## [WHAT YOU NEED TO DO]
Transcribe the listing below only from the line with "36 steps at" up to and including the line with "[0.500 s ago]".

## [INFORMATION SUPPLIED]
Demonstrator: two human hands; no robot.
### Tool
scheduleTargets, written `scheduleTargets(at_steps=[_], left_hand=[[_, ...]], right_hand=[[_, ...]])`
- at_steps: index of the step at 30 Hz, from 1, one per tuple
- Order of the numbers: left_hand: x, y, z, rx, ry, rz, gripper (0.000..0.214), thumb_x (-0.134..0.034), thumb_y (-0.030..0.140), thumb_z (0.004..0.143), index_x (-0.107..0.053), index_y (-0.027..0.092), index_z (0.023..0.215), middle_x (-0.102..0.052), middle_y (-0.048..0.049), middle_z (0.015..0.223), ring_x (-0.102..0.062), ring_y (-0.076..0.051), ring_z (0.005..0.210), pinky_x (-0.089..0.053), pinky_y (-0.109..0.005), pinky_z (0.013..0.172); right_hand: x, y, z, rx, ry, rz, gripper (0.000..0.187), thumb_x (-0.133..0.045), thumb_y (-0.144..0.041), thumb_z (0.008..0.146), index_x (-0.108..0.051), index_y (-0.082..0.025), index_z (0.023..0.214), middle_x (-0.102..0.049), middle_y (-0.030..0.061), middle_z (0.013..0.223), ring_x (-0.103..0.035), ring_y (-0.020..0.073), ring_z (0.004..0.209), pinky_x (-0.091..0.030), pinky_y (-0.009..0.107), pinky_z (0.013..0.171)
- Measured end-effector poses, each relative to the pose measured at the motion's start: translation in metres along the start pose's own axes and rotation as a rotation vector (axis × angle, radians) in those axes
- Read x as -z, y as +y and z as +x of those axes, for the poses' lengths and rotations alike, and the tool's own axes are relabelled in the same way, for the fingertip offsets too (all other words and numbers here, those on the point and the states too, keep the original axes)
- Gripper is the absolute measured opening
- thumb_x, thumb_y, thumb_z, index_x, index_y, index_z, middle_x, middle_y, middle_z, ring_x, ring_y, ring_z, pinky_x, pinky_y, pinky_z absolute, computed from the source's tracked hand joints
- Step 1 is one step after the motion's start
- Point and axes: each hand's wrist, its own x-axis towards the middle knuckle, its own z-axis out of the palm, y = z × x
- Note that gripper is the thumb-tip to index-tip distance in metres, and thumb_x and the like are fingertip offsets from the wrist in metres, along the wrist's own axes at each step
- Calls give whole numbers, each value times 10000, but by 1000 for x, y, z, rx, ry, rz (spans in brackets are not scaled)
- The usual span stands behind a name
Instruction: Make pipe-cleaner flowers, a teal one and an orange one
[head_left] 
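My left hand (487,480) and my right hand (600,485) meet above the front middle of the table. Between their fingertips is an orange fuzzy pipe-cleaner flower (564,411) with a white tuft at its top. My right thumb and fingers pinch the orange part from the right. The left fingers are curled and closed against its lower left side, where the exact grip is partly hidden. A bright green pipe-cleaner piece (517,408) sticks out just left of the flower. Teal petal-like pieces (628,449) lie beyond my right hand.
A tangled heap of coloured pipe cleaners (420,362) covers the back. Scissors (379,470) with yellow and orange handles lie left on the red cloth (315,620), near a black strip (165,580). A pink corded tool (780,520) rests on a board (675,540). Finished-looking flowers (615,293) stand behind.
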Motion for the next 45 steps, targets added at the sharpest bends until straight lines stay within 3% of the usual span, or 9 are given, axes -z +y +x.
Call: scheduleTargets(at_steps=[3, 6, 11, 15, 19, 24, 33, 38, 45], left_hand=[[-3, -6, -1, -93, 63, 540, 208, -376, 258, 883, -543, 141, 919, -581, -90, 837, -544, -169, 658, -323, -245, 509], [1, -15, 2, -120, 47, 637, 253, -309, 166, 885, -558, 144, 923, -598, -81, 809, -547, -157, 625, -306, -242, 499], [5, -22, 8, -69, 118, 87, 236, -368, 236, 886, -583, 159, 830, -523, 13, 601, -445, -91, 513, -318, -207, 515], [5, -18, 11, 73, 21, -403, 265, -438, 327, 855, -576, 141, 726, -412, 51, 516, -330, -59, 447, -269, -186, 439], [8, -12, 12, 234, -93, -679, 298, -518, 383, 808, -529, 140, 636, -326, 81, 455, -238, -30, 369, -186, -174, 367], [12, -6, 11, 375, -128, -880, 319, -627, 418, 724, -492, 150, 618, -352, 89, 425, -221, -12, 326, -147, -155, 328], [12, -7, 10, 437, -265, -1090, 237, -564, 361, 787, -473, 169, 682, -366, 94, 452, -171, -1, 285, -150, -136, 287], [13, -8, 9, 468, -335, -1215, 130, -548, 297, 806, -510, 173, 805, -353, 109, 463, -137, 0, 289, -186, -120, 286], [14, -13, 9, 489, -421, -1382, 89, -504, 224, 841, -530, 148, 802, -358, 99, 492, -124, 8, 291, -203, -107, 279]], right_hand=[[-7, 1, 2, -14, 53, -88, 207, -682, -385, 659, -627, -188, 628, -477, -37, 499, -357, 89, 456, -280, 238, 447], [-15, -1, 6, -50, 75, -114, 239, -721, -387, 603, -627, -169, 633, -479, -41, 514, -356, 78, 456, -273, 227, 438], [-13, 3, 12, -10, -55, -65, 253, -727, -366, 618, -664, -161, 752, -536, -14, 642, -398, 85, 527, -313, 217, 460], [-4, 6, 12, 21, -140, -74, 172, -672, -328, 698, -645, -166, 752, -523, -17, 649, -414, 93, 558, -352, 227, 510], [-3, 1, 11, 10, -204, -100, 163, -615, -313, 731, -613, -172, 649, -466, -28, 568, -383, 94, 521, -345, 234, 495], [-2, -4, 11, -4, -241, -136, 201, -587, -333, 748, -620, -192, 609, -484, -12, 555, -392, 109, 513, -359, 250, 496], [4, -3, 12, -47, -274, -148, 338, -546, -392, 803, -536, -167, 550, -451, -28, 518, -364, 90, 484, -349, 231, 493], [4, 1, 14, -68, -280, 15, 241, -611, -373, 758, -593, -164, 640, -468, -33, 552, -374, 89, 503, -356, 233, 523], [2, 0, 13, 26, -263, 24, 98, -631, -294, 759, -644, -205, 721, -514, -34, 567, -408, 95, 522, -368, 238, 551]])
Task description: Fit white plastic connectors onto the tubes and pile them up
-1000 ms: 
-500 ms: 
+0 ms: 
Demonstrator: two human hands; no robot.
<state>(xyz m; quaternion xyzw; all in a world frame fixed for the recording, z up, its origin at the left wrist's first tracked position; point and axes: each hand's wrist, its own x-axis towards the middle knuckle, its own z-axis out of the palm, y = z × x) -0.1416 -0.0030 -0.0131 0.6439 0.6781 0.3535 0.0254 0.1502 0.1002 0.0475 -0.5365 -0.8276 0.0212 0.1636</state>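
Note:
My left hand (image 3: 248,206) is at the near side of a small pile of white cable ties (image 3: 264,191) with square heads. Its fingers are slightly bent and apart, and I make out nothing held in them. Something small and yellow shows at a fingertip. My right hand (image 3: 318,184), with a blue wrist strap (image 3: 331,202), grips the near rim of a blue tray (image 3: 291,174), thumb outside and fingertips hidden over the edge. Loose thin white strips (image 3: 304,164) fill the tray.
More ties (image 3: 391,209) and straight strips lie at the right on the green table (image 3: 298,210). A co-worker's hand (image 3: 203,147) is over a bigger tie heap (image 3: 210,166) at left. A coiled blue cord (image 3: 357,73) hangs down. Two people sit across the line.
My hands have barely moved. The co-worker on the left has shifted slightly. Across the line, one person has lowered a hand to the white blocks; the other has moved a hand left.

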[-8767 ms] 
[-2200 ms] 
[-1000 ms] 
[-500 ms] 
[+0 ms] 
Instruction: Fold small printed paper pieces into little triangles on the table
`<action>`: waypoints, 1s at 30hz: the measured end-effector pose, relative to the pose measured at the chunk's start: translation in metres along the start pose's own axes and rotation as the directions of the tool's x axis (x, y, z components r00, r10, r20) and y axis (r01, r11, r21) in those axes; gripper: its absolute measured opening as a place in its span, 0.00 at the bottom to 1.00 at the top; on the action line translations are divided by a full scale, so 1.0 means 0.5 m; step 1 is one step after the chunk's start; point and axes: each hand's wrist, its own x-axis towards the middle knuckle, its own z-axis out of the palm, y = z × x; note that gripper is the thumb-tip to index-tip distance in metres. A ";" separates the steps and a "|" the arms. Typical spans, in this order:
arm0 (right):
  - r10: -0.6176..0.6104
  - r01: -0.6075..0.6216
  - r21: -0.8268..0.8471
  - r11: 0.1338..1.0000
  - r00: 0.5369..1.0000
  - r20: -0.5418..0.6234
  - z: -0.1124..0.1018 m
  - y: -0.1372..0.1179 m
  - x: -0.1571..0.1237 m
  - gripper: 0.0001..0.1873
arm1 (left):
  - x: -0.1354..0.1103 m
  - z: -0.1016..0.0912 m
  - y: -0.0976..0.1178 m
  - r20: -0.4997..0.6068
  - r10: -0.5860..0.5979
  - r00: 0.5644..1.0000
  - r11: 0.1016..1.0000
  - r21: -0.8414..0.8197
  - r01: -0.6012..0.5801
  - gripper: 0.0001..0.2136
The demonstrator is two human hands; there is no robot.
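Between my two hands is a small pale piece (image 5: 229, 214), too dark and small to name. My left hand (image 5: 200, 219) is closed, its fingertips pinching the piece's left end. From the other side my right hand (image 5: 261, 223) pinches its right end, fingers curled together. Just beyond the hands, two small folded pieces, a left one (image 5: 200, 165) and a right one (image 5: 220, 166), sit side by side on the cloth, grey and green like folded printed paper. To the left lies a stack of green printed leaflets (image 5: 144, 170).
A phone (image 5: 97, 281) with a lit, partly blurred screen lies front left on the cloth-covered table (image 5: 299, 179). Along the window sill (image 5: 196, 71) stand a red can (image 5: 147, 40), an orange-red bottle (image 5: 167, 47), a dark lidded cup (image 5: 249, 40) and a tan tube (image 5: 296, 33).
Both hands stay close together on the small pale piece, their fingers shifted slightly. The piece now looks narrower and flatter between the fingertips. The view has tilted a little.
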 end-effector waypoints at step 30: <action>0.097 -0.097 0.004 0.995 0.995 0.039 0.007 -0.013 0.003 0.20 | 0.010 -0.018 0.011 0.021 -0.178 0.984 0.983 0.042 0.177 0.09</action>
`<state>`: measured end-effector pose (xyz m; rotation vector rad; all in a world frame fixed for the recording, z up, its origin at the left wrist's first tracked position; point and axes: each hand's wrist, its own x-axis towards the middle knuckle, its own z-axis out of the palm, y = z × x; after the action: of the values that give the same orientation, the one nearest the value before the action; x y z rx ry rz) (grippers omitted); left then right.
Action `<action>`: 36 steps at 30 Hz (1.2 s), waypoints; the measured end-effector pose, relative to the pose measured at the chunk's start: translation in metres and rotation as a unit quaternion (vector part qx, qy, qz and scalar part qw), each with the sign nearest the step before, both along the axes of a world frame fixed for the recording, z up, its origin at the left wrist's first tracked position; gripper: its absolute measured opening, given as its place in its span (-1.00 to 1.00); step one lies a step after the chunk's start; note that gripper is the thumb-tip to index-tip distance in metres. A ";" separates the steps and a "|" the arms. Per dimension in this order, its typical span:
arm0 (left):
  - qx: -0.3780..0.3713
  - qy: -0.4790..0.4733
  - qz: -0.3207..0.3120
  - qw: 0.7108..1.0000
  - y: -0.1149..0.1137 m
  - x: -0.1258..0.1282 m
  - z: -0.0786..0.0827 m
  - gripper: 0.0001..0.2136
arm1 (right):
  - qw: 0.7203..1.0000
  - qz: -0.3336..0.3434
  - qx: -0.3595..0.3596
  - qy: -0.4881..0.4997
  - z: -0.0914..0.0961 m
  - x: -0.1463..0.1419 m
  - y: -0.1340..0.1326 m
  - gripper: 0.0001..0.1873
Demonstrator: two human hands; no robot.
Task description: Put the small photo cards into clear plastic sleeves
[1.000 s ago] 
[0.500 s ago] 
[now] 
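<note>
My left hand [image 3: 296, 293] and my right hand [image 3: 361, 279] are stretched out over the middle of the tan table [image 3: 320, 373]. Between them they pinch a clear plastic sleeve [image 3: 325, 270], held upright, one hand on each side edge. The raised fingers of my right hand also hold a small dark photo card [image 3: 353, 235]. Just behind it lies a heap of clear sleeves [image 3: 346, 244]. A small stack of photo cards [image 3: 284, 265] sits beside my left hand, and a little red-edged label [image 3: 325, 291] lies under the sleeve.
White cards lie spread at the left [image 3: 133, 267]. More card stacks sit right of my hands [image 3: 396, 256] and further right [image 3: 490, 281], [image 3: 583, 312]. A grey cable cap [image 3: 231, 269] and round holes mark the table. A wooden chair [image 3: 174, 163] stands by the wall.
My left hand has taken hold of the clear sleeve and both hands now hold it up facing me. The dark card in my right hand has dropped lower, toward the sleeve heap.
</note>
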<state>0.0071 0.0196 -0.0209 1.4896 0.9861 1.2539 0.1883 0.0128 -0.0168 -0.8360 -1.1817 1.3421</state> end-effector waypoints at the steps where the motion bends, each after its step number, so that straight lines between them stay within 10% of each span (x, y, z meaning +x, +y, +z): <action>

## [WRITTEN ANSWER]
Action `<action>`: 36 steps at 30 Hz (1.2 s), waypoints; the measured end-effector pose, relative to the pose measured at the chunk's start: translation in metres and rotation as a unit quaternion (vector part qx, qy, qz and scalar part qw), each with the sign nearest the step before, both along the axes of a world frame fixed for the recording, z up, its origin at the left wrist's first tracked position; gripper: its absolute measured opening, given as its place in its span (-1.00 to 1.00); step one lies a step after the chunk's start; note that gripper is the thumb-tip to index-tip distance in metres. A ";" separates the steps and a "|" the arms. Per dimension in this order, its typical span:
arm0 (left):
  - qx: -0.3780..0.3713
  - qy: -0.4790..0.4733
  - qz: -0.3207..0.3120
  - qw: 0.7108..1.0000
  - y: -0.1149..0.1137 m
  - x: -0.1258..0.1282 m
  - z: -0.0786..0.0827 m
  - gripper: 0.0001..0.2136
arm1 (right):
  - qw: 0.7203..1.0000
  - qz: -0.3336..0.3434
  - qx: -0.3595..0.3596
  - qy: -0.4881..0.4997
  - z: -0.0914..0.0961 m
  - x: -0.1463..0.1419 m
  - y: -0.1340..0.1326 m
  - gripper: 0.0001..0.1873
Demonstrator: two human hands; no robot.
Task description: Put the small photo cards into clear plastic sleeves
[1.000 s ago] 
[0.500 s ago] 

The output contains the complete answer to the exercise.